Metadata-Version: 2.4
Name: openboost
Version: 1.0.0rc1
Summary: GPU-accelerated gradient boosting, written in Python
Project-URL: Homepage, https://github.com/jxucoder/openboost
Project-URL: Repository, https://github.com/jxucoder/openboost
Author: J. Xu
License-Expression: Apache-2.0
License-File: LICENSE
Keywords: cuda,gbdt,gpu,gradient-boosting,machine-learning
Classifier: Development Status :: 4 - Beta
Classifier: Intended Audience :: Developers
Classifier: Intended Audience :: Science/Research
Classifier: License :: OSI Approved :: Apache Software License
Classifier: Programming Language :: Python :: 3
Classifier: Programming Language :: Python :: 3.10
Classifier: Programming Language :: Python :: 3.11
Classifier: Programming Language :: Python :: 3.12
Classifier: Topic :: Scientific/Engineering :: Artificial Intelligence
Requires-Python: >=3.10
Requires-Dist: joblib>=1.3
Requires-Dist: numba>=0.60
Requires-Dist: numpy>=1.24
Provides-Extra: all
Requires-Dist: cupy-cuda12x>=13.0; extra == 'all'
Requires-Dist: modal>=0.73; extra == 'all'
Requires-Dist: pytest-cov>=4.0; extra == 'all'
Requires-Dist: pytest>=7.0; extra == 'all'
Requires-Dist: ray[default]>=2.0; extra == 'all'
Requires-Dist: ruff>=0.4; extra == 'all'
Requires-Dist: scikit-learn>=1.0; extra == 'all'
Requires-Dist: torch>=2.0; extra == 'all'
Requires-Dist: xgboost>=2.0; extra == 'all'
Provides-Extra: bench
Requires-Dist: modal>=0.73; extra == 'bench'
Requires-Dist: scikit-learn>=1.0; extra == 'bench'
Requires-Dist: xgboost>=2.0; extra == 'bench'
Provides-Extra: cuda
Requires-Dist: cupy-cuda12x>=13.0; extra == 'cuda'
Provides-Extra: dev
Requires-Dist: modal>=0.73; extra == 'dev'
Requires-Dist: pytest-cov>=4.0; extra == 'dev'
Requires-Dist: pytest>=7.0; extra == 'dev'
Requires-Dist: ruff>=0.4; extra == 'dev'
Requires-Dist: scikit-learn>=1.0; extra == 'dev'
Requires-Dist: xgboost>=2.0; extra == 'dev'
Provides-Extra: distributed
Requires-Dist: ray[default]>=2.0; extra == 'distributed'
Provides-Extra: jax
Requires-Dist: jax[cuda12]>=0.4; extra == 'jax'
Provides-Extra: sklearn
Requires-Dist: scikit-learn>=1.0; extra == 'sklearn'
Provides-Extra: test
Requires-Dist: pytest-cov>=4.0; extra == 'test'
Requires-Dist: pytest>=7.0; extra == 'test'
Provides-Extra: torch
Requires-Dist: torch>=2.0; extra == 'torch'
Description-Content-Type: text/markdown

# OpenBoost

**A GPU-native, all-Python platform for tree-based machine learning.**

## Why OpenBoost?

For standard GBDT, use XGBoost/LightGBM—they're highly optimized C++.

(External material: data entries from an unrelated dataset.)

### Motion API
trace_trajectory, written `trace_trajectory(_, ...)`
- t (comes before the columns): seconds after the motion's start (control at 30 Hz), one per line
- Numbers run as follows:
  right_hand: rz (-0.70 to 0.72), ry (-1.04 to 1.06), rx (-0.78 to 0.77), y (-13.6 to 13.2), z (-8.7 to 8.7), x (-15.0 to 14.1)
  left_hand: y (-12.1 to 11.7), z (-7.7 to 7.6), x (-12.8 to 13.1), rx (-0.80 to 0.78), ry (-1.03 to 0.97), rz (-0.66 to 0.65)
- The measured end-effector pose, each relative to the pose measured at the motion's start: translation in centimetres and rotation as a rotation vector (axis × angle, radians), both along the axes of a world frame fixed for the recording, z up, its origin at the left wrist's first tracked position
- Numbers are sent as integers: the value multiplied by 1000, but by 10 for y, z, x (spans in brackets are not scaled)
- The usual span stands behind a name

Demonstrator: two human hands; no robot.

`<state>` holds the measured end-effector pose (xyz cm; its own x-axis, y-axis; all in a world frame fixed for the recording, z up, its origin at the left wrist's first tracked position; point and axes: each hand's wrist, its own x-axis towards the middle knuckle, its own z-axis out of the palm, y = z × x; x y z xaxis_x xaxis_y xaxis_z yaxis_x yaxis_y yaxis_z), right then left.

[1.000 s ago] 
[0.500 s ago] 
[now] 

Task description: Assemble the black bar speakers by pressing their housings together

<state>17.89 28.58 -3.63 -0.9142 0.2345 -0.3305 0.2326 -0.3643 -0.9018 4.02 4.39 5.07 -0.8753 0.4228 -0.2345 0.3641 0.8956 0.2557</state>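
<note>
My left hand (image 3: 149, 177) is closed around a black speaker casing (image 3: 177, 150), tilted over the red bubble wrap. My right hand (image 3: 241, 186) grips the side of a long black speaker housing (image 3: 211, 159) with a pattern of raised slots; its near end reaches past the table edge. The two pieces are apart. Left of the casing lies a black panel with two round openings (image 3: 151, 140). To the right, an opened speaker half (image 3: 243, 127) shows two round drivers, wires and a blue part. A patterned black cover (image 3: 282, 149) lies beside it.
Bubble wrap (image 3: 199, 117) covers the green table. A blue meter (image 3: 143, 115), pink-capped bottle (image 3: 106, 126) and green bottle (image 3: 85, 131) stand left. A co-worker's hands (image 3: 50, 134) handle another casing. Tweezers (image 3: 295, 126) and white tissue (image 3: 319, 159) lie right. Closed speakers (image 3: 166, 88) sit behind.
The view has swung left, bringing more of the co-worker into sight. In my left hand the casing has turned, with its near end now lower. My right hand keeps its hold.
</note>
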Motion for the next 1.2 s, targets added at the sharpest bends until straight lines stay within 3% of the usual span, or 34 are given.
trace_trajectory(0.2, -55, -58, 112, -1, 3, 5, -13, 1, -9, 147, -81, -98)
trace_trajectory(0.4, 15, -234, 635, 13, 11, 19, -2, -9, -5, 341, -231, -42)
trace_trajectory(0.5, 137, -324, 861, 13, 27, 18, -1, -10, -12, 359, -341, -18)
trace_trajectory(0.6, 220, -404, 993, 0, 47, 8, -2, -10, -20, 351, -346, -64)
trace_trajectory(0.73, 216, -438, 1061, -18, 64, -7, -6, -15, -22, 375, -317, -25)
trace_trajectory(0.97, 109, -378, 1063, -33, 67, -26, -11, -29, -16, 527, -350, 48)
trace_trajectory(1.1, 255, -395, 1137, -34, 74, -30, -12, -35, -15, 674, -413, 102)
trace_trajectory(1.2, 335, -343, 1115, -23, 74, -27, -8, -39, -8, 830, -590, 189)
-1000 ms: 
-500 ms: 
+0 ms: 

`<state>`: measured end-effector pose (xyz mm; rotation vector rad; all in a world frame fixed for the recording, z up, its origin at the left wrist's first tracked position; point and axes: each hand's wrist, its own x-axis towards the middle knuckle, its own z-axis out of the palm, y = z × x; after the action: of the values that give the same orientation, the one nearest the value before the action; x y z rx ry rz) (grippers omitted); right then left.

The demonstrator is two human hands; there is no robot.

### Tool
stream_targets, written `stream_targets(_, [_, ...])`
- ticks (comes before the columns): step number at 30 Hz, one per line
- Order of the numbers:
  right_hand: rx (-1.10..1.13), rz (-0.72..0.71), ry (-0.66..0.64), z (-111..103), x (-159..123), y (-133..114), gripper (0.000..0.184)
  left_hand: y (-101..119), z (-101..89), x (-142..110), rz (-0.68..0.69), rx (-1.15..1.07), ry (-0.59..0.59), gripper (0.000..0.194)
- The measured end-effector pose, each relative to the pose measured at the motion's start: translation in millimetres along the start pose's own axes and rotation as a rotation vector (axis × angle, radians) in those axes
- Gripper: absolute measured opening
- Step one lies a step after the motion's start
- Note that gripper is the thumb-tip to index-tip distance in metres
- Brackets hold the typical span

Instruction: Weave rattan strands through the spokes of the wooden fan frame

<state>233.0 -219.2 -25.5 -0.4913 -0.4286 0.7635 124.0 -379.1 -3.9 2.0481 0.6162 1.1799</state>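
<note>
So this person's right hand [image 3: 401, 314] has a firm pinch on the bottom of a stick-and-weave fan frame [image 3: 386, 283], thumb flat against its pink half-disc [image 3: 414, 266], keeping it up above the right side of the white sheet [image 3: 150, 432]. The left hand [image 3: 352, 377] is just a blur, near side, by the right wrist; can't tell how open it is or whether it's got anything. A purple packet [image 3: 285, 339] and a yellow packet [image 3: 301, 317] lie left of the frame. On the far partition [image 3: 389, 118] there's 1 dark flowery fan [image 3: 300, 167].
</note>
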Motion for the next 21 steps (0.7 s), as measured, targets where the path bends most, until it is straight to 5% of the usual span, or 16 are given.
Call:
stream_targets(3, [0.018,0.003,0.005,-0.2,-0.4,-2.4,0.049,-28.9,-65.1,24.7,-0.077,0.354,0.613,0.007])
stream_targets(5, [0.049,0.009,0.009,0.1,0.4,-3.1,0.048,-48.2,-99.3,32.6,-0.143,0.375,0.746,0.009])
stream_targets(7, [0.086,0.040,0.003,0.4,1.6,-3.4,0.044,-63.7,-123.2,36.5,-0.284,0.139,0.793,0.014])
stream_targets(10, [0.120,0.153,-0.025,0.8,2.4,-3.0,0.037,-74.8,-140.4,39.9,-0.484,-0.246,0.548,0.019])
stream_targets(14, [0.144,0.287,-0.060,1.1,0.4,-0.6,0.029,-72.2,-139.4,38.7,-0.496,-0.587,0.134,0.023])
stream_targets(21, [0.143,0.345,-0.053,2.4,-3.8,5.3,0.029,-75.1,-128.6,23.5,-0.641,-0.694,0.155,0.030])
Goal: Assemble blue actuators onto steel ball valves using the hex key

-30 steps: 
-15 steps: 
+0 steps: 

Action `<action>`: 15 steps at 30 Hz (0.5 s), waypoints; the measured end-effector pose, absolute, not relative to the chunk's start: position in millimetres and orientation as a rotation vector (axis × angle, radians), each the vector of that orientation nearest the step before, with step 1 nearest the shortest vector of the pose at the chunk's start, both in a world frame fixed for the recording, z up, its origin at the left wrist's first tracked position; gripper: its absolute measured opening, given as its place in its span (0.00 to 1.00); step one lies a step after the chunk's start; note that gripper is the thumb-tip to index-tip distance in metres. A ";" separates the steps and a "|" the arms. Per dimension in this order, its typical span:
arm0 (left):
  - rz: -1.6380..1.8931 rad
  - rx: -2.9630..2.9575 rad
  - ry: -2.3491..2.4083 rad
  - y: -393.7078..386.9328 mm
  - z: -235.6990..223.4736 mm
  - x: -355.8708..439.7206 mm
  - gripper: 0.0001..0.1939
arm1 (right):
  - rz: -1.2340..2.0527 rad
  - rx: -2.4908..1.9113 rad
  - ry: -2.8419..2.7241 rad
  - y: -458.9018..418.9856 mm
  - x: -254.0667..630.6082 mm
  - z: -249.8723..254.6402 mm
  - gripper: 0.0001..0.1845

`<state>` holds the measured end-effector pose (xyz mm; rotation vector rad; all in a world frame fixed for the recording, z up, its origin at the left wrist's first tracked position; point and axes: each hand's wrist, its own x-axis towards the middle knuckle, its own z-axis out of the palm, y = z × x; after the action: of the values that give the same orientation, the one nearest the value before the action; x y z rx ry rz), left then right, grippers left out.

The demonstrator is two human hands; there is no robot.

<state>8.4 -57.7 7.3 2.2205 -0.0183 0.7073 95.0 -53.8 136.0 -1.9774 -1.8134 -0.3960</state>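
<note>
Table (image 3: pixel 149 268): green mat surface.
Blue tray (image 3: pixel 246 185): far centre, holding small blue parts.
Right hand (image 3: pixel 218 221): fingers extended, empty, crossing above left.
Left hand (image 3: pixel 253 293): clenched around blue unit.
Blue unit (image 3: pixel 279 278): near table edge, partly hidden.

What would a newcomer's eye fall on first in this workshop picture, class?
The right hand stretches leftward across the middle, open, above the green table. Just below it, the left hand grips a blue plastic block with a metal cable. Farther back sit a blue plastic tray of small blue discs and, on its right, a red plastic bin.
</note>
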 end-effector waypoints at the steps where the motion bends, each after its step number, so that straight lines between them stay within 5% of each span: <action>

For GBDT **variants** (probabilistic predictions, interpretable GAMs, custom algorithms), OpenBoost brings GPU acceleration to methods that were previously CPU-only and slow:

- **NaturalBoost**: 1.3-2x faster than NGBoost
- **OpenBoostGAM**: 10-40x faster than InterpretML EBM

Plus: ~20K lines of readable Python. Modify, extend, and build on—no C++ required.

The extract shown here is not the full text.